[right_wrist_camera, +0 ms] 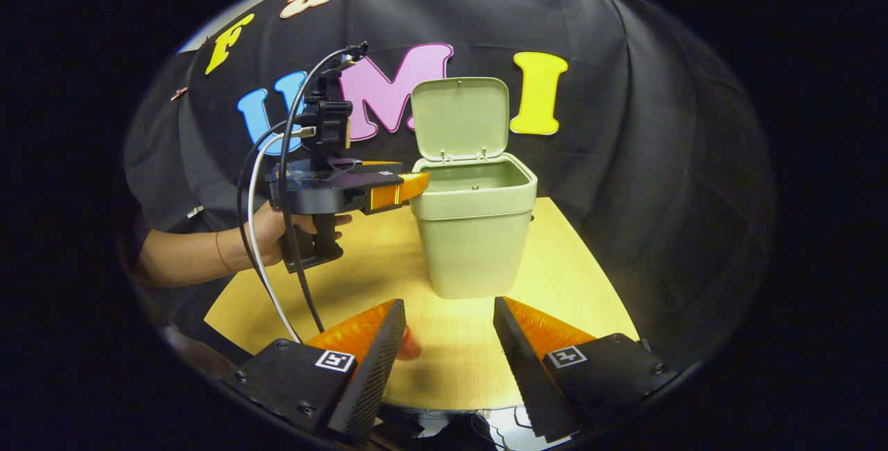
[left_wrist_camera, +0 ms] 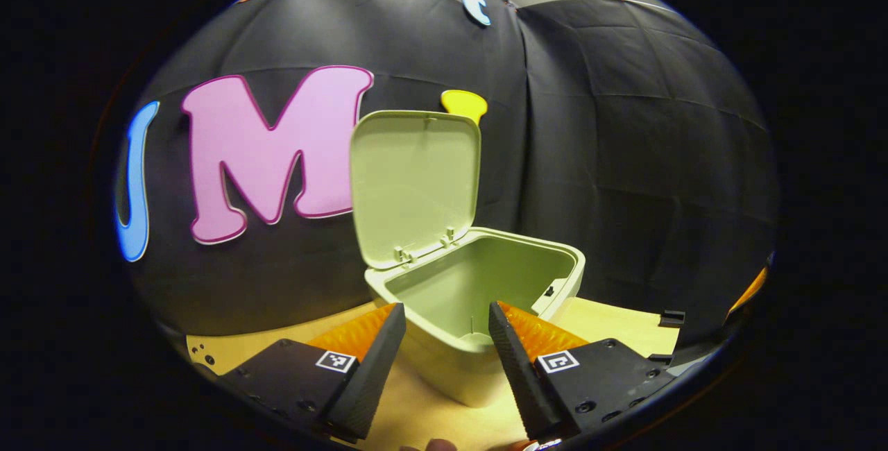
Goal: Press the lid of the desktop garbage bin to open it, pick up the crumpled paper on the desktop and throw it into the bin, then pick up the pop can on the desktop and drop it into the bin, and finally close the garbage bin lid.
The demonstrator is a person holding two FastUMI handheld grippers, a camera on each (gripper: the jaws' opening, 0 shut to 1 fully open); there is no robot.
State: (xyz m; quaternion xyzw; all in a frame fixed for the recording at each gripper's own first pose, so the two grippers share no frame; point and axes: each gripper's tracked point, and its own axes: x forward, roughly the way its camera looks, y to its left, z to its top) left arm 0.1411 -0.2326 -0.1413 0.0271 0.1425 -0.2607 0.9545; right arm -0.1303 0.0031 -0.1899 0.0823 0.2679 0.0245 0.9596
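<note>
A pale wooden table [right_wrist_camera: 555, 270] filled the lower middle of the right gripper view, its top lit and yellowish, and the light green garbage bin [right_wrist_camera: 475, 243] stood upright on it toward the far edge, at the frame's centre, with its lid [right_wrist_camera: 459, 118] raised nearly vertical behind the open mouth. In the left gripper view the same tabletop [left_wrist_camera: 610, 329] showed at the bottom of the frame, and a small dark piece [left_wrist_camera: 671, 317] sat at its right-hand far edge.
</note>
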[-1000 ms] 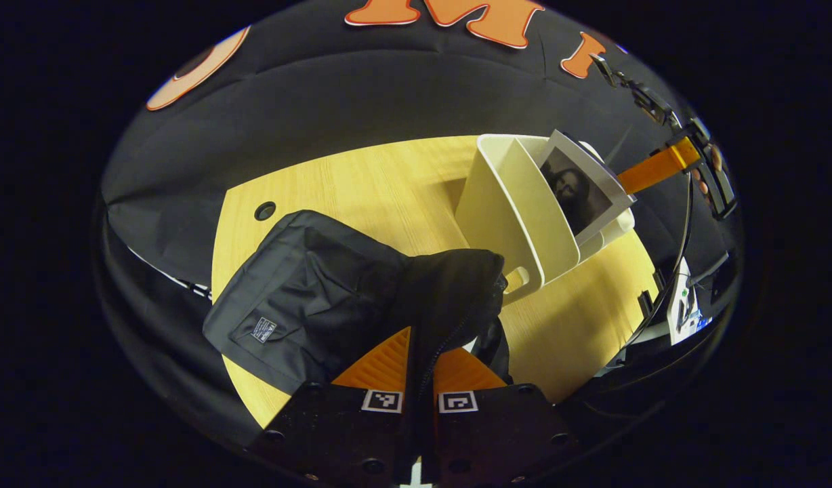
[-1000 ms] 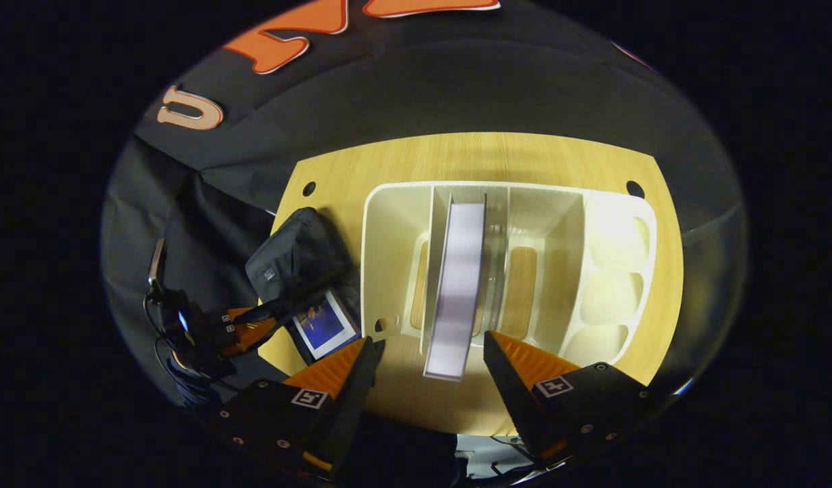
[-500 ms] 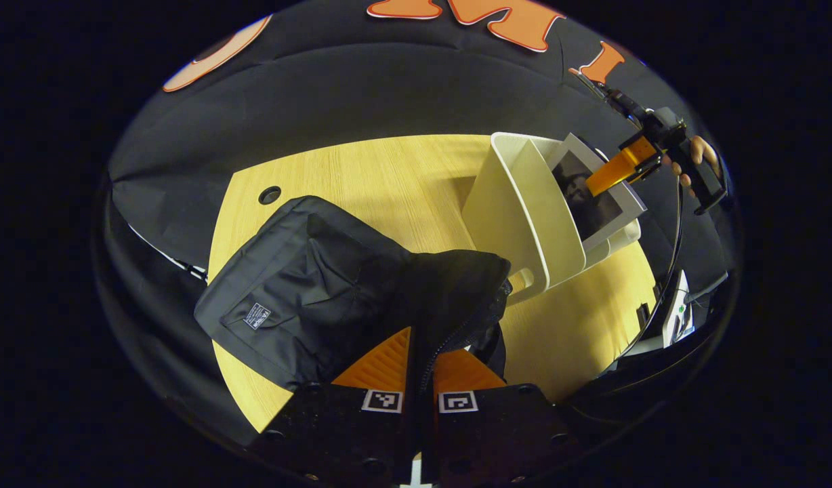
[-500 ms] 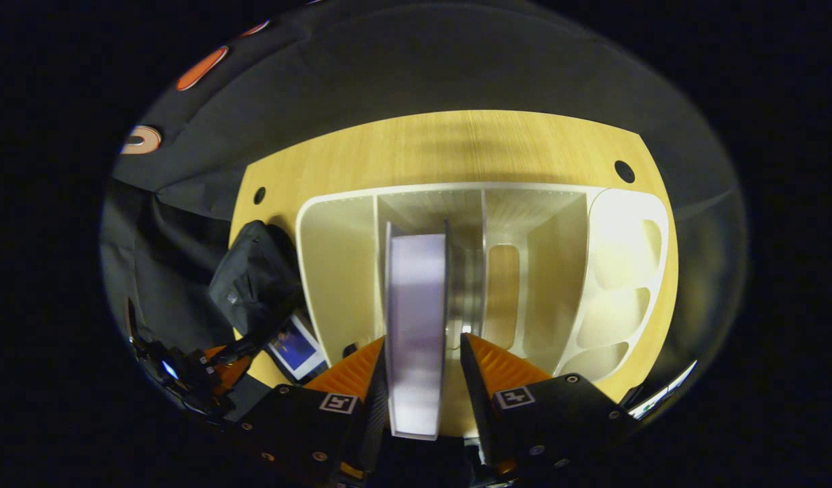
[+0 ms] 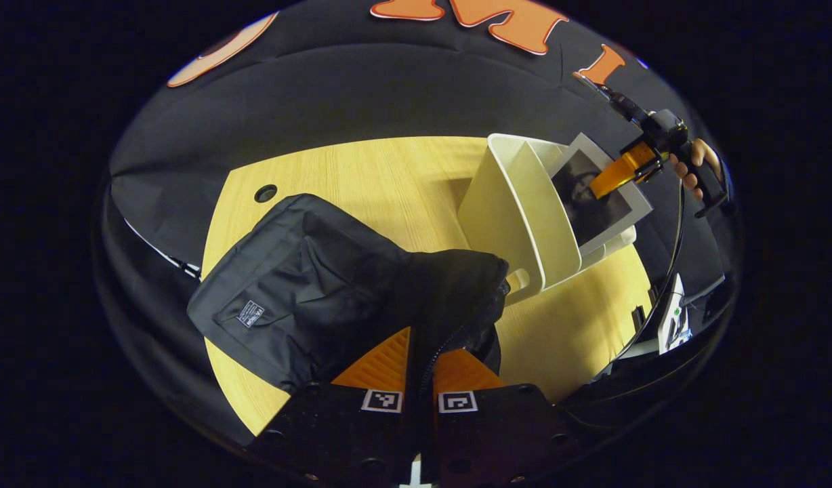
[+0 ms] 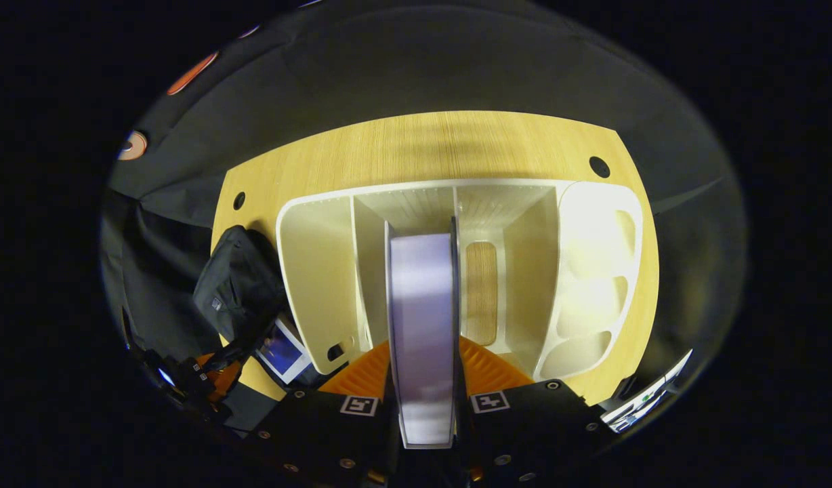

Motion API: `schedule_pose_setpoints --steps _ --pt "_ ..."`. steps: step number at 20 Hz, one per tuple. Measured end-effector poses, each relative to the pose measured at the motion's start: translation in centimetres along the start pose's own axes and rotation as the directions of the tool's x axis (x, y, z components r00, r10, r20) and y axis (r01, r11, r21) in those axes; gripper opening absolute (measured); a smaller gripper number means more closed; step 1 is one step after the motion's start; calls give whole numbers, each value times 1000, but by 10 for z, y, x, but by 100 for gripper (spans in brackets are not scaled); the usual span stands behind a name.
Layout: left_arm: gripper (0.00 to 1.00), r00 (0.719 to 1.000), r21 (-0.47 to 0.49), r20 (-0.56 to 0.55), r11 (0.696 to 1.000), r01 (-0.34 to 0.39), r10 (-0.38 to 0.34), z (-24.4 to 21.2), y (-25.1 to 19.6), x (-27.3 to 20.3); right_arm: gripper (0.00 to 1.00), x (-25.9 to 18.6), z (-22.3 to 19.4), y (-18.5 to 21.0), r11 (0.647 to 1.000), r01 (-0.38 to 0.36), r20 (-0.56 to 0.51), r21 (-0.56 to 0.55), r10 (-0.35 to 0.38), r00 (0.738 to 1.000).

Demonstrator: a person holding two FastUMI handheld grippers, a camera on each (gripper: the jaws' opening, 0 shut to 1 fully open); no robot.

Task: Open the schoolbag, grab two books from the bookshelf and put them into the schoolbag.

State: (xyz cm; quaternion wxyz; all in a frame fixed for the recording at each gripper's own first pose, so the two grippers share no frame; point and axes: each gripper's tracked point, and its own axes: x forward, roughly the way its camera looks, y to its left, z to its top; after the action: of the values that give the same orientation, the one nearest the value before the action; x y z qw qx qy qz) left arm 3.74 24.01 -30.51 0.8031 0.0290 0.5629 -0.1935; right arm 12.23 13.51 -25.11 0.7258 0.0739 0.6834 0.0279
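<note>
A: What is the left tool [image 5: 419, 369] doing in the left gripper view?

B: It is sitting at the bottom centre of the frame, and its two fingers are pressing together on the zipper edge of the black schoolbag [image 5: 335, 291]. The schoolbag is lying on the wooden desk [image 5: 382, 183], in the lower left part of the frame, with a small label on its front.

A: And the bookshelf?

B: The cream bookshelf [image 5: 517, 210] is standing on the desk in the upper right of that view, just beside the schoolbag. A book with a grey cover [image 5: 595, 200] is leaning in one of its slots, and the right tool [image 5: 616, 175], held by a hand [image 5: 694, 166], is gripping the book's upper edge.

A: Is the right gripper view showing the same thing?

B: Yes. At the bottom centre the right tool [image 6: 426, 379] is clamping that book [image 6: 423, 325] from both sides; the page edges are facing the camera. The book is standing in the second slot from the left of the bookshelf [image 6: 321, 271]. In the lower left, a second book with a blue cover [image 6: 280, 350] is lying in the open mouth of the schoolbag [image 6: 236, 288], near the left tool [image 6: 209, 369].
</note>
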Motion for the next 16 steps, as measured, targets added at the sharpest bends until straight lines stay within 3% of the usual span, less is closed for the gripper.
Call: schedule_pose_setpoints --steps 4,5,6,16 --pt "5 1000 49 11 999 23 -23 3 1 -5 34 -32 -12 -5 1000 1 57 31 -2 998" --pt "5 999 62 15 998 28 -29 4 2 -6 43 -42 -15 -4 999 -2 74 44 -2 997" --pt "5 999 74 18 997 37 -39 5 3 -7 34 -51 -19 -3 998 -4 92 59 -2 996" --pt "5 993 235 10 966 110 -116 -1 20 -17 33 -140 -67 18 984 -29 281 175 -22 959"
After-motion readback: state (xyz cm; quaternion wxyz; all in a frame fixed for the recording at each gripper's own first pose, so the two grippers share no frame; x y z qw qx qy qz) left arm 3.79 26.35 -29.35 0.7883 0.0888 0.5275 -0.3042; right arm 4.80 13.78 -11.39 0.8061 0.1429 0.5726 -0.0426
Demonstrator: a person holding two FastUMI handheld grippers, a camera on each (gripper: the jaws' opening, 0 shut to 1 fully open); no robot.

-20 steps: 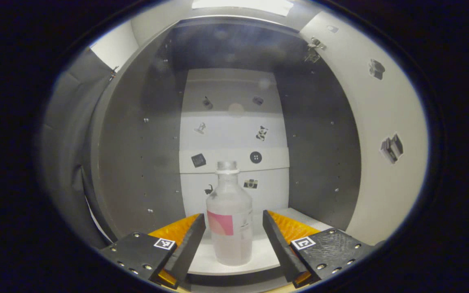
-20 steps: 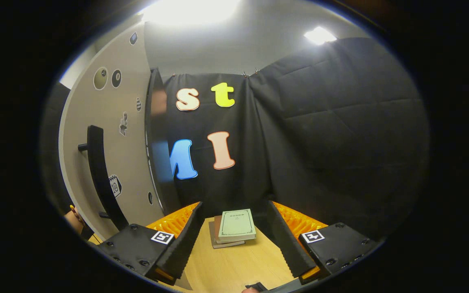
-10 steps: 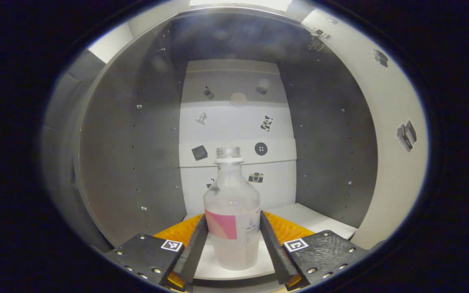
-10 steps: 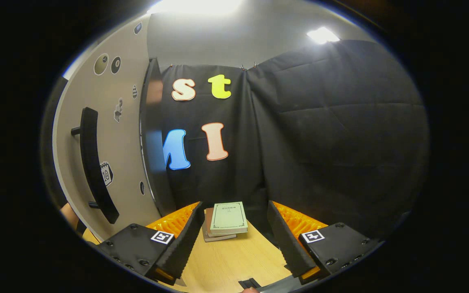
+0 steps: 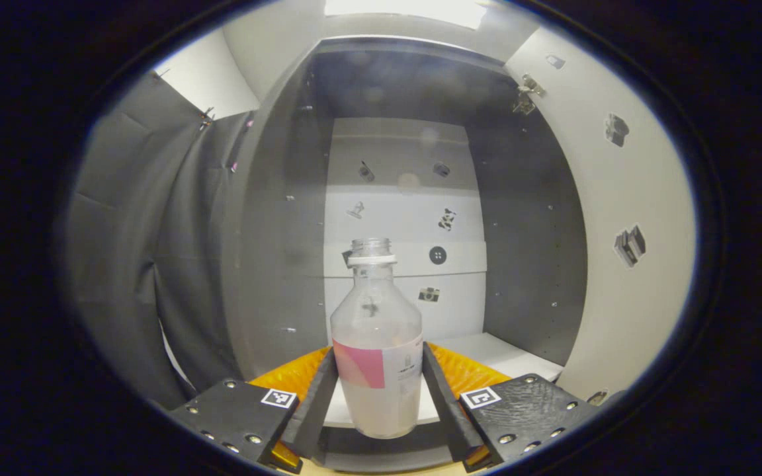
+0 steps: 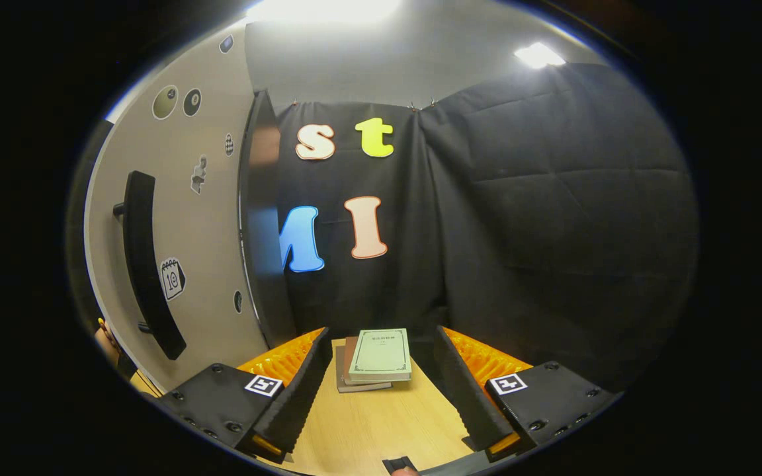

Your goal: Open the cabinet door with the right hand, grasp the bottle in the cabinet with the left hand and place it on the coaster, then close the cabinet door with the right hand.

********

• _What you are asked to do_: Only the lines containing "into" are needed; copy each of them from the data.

• _Result of the exercise_:
Goal: Press the lid of the desktop garbage bin to open it, pick up the crumpled paper on the desktop and throw it into the bin, then pick up the pop can on the desktop and drop it into the bin, and finally close the garbage bin lid.
Task: Open the schoolbag, grab two books from the bookshelf and put them into the schoolbag.

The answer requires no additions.